Chief Radcliffe held up the briefcase in question, "They contain
high-profile missile codes that were stolen from the Pentagon earlier in the
week."
"We've been chasing the person we believe to be behind the theft to your
town," General LaGarde told the mayor. He held up a photo of General Blum.
"Have you seen this man recently?"
Mayor Oaks's eyes widened. "Well, no I haven't seen him lately, but I do
know him well. I had the misfortune of living next to him in South Bend.
I think he was at least partially responsible for the massacre there in
1958."
"So you have no idea where he might be?" General LaGarde implored.
"Unfortunately no."
"The general here suggests that we put the whole town on red alert so
that..." Chief Radcliffe's radio started buzzing with a flurry of, "Chief,
please come in!" The chief picked it up. "Yeah Larry, what've you got?" he
asked.

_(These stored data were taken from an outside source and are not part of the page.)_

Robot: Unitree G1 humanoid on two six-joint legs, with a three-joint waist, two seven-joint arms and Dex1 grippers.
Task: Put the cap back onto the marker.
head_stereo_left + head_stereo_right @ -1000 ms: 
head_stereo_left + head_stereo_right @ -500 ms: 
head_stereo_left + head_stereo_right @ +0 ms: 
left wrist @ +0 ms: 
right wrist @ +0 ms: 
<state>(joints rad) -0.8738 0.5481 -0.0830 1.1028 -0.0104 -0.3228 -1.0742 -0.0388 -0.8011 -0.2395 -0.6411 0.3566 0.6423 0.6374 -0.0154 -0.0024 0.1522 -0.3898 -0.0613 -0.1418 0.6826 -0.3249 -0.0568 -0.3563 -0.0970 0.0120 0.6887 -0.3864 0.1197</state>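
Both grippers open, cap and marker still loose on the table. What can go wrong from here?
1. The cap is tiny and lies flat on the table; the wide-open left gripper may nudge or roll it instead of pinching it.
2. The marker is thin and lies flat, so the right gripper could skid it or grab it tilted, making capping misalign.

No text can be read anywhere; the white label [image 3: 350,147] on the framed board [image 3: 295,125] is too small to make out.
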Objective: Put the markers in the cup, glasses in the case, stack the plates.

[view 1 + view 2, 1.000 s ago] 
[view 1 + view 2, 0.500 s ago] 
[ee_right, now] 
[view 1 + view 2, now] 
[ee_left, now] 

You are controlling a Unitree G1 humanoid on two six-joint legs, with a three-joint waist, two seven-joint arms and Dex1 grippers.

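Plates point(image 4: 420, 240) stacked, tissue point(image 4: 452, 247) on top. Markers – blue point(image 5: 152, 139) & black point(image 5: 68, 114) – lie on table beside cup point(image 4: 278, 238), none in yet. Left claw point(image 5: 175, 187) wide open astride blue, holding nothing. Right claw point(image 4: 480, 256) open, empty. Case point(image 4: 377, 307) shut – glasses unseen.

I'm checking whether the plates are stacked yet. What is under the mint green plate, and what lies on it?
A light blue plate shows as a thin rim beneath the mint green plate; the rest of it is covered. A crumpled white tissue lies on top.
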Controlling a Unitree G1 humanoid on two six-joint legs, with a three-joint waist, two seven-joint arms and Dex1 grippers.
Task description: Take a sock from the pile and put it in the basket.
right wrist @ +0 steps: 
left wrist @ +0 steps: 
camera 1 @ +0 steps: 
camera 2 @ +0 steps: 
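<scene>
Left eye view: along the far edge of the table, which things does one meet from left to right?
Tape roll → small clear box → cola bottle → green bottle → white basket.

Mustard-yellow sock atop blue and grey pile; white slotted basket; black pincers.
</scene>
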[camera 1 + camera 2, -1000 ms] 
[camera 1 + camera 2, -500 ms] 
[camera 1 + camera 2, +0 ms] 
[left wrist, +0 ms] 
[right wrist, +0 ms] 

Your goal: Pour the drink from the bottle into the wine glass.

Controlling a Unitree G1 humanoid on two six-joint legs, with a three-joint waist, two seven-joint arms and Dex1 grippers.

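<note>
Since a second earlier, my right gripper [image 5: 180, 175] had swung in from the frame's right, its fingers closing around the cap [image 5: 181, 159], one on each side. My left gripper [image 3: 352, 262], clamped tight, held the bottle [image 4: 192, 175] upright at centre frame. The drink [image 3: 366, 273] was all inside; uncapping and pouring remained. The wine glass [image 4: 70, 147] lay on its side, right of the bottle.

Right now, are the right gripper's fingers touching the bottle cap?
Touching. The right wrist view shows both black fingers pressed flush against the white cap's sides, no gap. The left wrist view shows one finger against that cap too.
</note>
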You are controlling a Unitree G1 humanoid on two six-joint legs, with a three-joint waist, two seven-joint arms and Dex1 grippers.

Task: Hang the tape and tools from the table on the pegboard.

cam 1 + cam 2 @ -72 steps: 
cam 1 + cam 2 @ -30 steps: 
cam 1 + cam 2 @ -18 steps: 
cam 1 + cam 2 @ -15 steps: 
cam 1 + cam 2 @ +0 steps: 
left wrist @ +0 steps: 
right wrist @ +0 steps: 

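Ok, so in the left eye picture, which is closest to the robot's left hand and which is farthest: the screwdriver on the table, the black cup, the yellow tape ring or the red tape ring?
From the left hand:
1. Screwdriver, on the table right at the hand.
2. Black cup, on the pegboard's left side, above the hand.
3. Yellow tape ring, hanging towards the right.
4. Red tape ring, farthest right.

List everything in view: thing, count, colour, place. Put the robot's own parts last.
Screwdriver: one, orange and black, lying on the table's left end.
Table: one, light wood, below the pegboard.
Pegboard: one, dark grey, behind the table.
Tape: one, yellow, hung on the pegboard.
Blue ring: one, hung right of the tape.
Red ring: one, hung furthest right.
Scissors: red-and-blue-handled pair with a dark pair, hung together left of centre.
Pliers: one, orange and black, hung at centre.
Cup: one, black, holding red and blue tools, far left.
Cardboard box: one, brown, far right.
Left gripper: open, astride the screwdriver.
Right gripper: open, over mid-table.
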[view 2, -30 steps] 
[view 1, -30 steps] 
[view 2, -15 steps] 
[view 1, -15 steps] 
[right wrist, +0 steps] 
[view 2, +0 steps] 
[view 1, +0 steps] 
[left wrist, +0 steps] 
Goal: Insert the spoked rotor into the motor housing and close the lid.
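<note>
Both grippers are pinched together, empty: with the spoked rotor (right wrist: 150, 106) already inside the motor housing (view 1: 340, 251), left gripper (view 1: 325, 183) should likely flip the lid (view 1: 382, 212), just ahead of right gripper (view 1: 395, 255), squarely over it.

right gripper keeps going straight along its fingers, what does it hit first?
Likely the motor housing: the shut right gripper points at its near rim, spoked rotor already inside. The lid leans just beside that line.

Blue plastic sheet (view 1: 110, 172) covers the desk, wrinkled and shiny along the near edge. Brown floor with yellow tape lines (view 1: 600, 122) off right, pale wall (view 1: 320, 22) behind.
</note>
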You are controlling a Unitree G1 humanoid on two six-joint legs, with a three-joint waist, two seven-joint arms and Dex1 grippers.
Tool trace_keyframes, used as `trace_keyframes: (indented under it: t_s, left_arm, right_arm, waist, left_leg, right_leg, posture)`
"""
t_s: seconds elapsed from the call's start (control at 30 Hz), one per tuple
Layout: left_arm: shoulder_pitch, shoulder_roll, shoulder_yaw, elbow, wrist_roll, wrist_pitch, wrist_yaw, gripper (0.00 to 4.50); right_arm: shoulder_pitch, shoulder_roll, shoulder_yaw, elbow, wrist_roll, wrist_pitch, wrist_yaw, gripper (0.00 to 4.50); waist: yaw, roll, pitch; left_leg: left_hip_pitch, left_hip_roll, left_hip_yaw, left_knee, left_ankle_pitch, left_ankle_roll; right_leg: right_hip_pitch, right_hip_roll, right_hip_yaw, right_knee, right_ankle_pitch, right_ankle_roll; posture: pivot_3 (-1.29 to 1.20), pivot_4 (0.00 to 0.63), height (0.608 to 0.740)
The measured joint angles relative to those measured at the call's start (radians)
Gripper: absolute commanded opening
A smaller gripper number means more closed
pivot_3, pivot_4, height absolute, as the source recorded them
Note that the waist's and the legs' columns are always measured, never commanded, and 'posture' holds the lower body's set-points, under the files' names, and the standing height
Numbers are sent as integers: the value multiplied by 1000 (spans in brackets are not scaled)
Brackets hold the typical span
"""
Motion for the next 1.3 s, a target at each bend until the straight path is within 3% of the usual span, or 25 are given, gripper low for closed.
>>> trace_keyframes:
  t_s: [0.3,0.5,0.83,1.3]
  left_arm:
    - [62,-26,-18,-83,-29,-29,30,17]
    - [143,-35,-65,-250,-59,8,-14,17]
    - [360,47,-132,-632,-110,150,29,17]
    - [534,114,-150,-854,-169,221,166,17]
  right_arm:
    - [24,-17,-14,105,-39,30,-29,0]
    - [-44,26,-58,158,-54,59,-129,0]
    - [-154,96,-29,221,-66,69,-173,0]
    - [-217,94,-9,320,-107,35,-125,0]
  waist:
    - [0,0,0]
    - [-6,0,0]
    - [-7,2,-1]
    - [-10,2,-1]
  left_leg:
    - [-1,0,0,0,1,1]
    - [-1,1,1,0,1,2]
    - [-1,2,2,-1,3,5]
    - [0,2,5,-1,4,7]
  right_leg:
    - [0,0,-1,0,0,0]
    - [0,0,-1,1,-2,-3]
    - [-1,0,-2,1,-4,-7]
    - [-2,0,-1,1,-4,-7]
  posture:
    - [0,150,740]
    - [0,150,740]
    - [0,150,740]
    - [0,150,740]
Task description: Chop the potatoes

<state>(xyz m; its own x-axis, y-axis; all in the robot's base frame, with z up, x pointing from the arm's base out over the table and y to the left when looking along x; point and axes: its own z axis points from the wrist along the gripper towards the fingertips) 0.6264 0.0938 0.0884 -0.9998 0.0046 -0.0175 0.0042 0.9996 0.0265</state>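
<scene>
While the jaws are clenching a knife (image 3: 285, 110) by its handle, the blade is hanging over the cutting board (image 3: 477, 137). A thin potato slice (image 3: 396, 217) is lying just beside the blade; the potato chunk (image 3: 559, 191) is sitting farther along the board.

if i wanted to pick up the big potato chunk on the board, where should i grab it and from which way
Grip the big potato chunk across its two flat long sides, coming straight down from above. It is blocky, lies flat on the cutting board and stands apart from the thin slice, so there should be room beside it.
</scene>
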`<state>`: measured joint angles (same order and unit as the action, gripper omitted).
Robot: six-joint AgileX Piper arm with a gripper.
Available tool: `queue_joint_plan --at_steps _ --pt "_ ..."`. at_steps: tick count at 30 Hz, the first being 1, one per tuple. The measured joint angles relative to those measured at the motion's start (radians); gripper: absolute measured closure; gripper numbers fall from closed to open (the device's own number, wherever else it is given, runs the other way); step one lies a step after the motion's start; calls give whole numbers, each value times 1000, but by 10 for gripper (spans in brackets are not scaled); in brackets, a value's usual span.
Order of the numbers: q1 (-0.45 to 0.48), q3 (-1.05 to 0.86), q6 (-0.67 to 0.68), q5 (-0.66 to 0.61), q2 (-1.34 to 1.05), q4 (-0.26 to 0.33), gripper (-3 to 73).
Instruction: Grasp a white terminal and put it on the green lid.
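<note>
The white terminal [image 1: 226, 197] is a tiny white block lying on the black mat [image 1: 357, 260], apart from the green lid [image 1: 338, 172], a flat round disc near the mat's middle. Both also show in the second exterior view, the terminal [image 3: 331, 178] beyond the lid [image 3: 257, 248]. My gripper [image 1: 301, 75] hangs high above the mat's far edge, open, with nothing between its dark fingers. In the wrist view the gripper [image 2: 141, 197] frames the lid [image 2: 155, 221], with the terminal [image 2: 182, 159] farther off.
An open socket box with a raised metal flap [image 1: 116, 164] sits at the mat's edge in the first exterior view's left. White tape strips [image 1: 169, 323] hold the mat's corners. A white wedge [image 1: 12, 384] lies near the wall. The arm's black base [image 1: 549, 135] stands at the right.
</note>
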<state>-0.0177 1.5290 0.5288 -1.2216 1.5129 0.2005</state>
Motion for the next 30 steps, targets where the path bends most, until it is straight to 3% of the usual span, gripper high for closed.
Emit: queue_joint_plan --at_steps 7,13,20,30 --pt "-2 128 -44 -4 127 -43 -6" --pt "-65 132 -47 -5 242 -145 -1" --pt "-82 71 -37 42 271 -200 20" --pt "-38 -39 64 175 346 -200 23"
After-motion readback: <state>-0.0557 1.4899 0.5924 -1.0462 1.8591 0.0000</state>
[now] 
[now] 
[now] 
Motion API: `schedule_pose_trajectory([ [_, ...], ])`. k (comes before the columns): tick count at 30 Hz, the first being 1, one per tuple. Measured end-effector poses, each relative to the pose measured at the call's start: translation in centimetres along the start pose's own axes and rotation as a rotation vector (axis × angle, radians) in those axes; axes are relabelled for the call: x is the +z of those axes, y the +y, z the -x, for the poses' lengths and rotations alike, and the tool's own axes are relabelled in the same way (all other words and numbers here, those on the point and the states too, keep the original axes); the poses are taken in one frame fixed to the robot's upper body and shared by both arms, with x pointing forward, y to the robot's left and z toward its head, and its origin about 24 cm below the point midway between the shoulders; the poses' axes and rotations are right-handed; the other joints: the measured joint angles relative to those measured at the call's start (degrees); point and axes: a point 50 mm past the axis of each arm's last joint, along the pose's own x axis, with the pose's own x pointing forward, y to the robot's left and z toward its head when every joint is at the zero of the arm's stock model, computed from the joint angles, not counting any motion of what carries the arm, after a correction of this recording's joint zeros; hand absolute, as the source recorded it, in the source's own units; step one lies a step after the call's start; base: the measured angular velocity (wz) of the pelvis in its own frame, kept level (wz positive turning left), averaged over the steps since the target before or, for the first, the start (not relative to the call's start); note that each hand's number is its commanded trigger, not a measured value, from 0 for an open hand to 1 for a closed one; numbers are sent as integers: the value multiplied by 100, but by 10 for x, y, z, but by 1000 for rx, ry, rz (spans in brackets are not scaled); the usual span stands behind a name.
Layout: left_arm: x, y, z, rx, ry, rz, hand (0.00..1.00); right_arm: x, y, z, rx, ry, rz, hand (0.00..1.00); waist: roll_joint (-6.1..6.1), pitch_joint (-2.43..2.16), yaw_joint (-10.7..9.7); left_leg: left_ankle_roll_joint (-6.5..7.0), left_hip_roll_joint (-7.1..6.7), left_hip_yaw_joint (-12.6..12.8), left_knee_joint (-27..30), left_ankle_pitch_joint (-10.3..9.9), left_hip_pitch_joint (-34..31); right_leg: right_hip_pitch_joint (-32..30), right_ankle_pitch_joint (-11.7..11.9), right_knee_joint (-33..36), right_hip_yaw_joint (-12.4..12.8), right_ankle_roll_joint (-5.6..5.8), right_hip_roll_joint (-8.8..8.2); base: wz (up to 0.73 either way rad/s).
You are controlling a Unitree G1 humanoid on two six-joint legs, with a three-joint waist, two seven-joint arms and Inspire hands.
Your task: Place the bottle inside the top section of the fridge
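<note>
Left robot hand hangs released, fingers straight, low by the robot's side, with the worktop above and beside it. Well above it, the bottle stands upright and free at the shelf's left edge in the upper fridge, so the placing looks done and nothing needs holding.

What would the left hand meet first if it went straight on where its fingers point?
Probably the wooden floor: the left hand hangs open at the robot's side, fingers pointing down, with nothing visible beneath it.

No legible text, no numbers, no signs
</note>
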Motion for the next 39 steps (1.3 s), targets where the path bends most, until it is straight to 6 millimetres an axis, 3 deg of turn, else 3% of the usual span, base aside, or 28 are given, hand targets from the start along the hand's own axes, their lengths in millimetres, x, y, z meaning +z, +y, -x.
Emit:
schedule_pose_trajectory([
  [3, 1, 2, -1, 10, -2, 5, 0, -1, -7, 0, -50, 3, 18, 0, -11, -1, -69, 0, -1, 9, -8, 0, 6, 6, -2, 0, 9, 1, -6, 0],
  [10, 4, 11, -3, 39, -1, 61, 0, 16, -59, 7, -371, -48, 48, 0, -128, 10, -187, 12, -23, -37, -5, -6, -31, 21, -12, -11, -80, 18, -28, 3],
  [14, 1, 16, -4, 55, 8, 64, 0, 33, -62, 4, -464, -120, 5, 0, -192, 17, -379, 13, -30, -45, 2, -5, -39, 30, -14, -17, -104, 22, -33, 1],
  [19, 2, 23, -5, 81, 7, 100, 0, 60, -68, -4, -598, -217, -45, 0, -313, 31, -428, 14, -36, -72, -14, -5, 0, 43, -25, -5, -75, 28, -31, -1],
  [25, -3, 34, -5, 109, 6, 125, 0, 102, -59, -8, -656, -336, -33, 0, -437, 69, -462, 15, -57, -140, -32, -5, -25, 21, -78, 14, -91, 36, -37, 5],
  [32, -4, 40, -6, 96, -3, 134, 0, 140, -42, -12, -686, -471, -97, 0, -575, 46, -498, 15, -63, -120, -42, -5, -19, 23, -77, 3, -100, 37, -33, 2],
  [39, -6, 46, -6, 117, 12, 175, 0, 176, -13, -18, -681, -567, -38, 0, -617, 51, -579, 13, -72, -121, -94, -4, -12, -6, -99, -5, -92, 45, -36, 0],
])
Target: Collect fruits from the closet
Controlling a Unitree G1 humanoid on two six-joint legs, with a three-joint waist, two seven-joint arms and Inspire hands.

His expression became one of shock. "Can you confirm that's the
truth?" he asked, concerned. "Well I'm just talking with someone here who
might be able to help. In the meantime, call the state police, the Illinois
National Guard, and everyone else you can get in touch with. I'll meet you
there." He signed off in such a hurry that the radio fell out of his hands.
"I think we've just found your General Blum," he told General LaGarde, "We
just got a call saying he's at the high school and about to create a hostage
situation."
"The high school!?" Mayor Oaks's glance fell on the clock, which read 9:13.
Church service had ended a half hour or so ago, which had to mean.....
"Oh my God!!" he gasped, his face pale with horror, "Chandra.....!!!"
"Forget about her John!" his wife snapped in his ear, "I'm ready to go!
Get the car started!" She went back to her cell, "Jonathan, hold all the
stock on Mr. Kline until he......"
A flush of rage swept over Mayor oaks at his wife for the first time ever.
In a flash he grabbed the cell phone out of her hand, threw it to the floor,
and stamped down hard on it, crushing it. She looked at him dumbfounded.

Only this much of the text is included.